New York Daily News, October 23, 1974
New York Daily News, October 23, 1974

Two days after Caputo vanished, the parents of Judith Becker, 26, became worried when they could not reach their daughter on the phone.

They found her dead in her Yonkers apartment, strangled with one of her own stockings and bludgeoned with a blunt instrument. Her car, purse, and wallet were missing.

Becker, a psychologist, met Caputo at Matteawan. He was one of her patients.

Becker’s neighbors said they had seen a man fitting Caputo’s description at her apartment several times. They heard violent quarrels coming from her home the day she was killed.

Nothing came of a nationwide manhunt, widespread distribution of his photo and description, and rewards for information leading to his capture.

In 1991, “America’s Most Wanted” aired a segment on him, describing him as a “cunning predator” who targeted independent, financially successful women.

But there were no clues to his whereabouts until 1994, when he appeared in person and talked about what he had been up to for the last 20 years. In an interview on ABC-TV’s “Prime Time Live,” he admitted to murdering four women.

Brother of victims Edward Brown speaks in court during the sentencing of Ricardo Caputo at the Criminal Court in Mineola.
Brother of victim Natalie Brown, Edward Brown speaks in court during the sentencing of Ricardo Caputo in Mineola in 1995.

After killing Becker, he fled New York by bus and landed in San Francisco. There he met and became romantically involved with a filmmaker, Barbara Taylor, 28. He murdered her in 1975.

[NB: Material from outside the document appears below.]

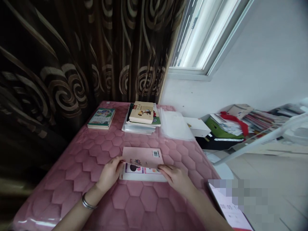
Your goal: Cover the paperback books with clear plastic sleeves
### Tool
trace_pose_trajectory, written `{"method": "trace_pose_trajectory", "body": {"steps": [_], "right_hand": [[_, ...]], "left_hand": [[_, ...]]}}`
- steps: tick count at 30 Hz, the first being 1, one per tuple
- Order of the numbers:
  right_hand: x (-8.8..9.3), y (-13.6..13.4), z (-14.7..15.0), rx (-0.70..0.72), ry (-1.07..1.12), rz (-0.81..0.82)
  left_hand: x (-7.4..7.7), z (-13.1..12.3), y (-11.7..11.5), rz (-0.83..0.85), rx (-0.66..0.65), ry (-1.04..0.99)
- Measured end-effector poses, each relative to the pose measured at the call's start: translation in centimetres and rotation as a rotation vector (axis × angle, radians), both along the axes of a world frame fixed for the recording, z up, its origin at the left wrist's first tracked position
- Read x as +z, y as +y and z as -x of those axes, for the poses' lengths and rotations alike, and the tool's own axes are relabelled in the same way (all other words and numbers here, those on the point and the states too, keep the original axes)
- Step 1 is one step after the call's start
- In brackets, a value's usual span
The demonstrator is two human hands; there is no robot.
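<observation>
A thin book with a pink cover [141,155] lies on the pink hexagon-patterned mattress [134,202]. Its cover carries a barcode and is raised at the near edge. Below that edge shows a white page with coloured pictures [141,176]. My left hand [109,173], with a silver bangle at the wrist, pinches the cover's near left corner. At the near right corner, my right hand [177,179] has its thumb and fingers closed on the cover. The fingertips under the cover are partly hidden.
Farther back stand a stack of books [143,114], a green-covered book [101,118] and clear plastic sheets [174,123]. A white box [198,126] is behind the mattress's right edge. A device with a timer screen [228,205] is at lower right. Dark curtains [108,48] hang behind.
</observation>
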State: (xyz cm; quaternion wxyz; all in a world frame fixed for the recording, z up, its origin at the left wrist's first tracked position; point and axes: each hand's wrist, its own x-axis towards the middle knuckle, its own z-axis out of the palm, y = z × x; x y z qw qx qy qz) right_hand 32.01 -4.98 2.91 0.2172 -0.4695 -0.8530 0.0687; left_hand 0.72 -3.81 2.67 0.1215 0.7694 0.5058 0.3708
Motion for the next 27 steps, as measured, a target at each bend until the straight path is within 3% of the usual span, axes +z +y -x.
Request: {"method": "trace_pose_trajectory", "body": {"steps": [3,7,13,18,21,24,27], "right_hand": [[0.2,0.8,0.3,-0.111,0.012,-0.097],[1.3,2.7,1.1,-0.221,0.184,-0.182],[2.9,6.4,2.9,-0.385,0.587,-0.169],[1.1,8.5,4.3,-0.498,0.948,-0.029],[-0.2,8.6,4.8,-0.555,0.927,0.048],[-0.8,8.3,5.1,-0.63,0.867,0.027],[-1.1,8.0,5.2,-0.662,0.825,-0.023]], "left_hand": [[0.2,-0.1,0.8,0.147,0.053,-0.162],[0.0,-0.5,2.4,0.247,0.095,-0.362],[-0.1,-1.8,5.1,0.257,0.191,-0.454],[0.2,-2.6,6.6,0.263,0.286,-0.497],[-0.1,-2.8,6.8,0.297,0.274,-0.534],[-0.4,-2.8,6.9,0.322,0.251,-0.611],[-0.7,-2.3,8.1,0.332,0.357,-0.674]]}}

He was last seen in April 1975 in El Paso, Texas. He had been picked up by immigration officers but broke away and fled to Mexico City.

In Mexico, he moved in with another young woman, Laura Gomez, 20, a college student. That relationship ended with her murder about a year later in October 1977.

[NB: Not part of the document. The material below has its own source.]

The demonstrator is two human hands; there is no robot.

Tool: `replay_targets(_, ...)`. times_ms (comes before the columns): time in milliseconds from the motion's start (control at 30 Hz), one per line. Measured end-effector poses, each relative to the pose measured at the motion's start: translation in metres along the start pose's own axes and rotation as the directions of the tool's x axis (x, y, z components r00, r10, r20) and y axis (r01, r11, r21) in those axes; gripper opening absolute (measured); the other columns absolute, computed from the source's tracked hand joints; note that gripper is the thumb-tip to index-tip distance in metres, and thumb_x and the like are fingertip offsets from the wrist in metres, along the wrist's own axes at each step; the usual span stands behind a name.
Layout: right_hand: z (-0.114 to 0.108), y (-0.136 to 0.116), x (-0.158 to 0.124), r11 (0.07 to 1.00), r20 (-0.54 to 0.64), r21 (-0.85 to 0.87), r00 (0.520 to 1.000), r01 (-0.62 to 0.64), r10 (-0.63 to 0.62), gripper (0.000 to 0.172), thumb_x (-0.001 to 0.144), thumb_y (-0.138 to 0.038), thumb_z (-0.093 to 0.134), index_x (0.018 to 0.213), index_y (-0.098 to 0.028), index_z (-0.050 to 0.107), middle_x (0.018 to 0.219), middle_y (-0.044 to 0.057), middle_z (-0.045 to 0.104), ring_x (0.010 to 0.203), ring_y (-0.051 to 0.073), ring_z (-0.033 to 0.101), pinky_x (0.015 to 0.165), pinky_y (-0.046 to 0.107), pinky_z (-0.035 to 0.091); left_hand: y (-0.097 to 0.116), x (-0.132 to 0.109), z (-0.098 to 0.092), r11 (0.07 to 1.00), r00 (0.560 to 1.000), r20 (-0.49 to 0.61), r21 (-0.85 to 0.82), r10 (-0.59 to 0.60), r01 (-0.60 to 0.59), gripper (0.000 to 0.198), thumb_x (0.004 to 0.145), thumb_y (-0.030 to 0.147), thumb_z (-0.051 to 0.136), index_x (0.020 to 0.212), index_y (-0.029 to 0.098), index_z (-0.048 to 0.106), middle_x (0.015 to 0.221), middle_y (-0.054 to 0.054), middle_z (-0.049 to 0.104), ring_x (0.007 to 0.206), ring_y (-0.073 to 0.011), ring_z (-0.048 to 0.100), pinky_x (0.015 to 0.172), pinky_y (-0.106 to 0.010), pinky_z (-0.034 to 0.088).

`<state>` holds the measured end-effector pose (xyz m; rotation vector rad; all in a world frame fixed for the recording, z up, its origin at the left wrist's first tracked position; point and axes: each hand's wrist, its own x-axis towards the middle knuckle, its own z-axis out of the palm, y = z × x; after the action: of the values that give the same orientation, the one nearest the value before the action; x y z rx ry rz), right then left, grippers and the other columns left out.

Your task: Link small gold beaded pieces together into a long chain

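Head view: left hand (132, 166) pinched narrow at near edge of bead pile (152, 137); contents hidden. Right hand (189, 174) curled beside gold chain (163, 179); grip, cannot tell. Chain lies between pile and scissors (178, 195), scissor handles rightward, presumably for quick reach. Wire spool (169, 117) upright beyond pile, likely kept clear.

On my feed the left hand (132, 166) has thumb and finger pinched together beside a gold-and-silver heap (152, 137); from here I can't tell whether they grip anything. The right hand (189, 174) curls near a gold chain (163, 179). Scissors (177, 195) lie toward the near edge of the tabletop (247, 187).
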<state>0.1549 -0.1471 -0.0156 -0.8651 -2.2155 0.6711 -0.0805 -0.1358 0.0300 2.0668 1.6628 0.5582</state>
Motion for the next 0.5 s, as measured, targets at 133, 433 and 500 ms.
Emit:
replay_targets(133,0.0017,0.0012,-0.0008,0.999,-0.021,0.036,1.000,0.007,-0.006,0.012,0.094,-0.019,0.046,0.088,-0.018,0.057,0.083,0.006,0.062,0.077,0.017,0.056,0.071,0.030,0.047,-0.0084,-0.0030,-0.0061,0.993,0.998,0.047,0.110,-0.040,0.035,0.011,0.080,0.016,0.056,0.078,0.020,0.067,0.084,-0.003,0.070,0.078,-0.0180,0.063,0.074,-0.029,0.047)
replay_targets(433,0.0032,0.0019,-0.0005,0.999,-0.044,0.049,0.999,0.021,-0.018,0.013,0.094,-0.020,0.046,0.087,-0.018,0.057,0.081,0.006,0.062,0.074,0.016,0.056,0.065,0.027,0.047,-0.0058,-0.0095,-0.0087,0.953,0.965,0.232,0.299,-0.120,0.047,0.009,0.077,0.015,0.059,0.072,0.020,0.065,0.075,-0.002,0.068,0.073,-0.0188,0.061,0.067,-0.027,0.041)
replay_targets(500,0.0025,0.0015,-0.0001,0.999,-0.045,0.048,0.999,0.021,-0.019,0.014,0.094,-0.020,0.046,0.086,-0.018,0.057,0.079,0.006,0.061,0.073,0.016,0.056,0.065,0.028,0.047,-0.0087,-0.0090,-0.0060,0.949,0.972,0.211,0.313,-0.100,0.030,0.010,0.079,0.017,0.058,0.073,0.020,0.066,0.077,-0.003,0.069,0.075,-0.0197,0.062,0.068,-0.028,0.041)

That same year, he came back to the U.S., married, and lived as a respectable family man until 1984, when he left his wife and two kids, and returned to South America. There, he married another woman and had more children between 1985 to 1992. No one died in these encounters.

His brother, Alberto, a successful New York businessman, offered reporters a glimpse into the killer’s troubled past. Alberto painted a picture of a hellish home life in Argentina — their parents’ infidelity, divorce, abandonment, and physical and emotional abuse.

Caputo pleaded guilty to the murders. At his sentencing in Westchester in August 1995, Judge Kenneth Lange said, “In your life, any rehabilitation will be by the Almighty because you are too dangerous, in my opinion, to ever be released.”

Judge Lange’s words were prophetic. On Oct. 1, 1997, The Lady Killer suffered a fatal heart attack on a basketball court at Attica.